Your browser doesn't support the features required by impress.js, so you are presented with a simplified version of this presentation.

For the best experience please use the latest Chrome, Safari or Firefox browser.

When analyzing a Business Model
, analysts often compare a company’s gross profit, which is total revenue minus the cost of goods sold. Gross profit, in essence, indicates how effective a business model is. Besides gross profit, analysts also look at cash flow and net income, which is gross profit less operating expenses. A clear understanding of these areas’ numbers can help you determine whether your company is ready for a public launch.

What is a business model? It is a strategy that defines how a business makes a profit. It identifies the products or services that it sells, the target market, and its anticipated expenses. It also helps a company determine marketing strategies and project revenues and costs. An effective business model will be sustainable and able to sustain growth over time.

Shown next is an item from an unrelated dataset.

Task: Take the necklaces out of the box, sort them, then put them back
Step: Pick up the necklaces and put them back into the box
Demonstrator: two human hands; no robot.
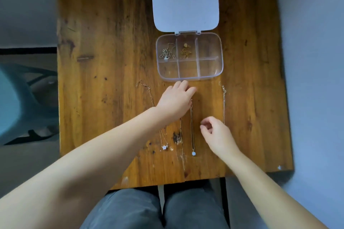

Define a clear value proposition. What makes your business unique? Is it specialized, or can others copy it? List both fixed and variable costs. Figure out how much to charge for each of those items or services. Consider whether switching costs will deter customers from churning or if the product or service will produce recurring revenue. If so, then your model is ready to go. If not, try tweaking your business model until it meets your goals.

A manufacturer sells finished products. They may sell to consumers or other businesses. For example, shoe companies sell to consumers directly, and dress manufacturers sell to other businesses. The latter sells the dresses to the public. The business model portfolio is an excellent example of an evolving model. A business model portfolio can help assess a company’s potential to grow and thrive. You can develop a profitable business with the right strategy and business model.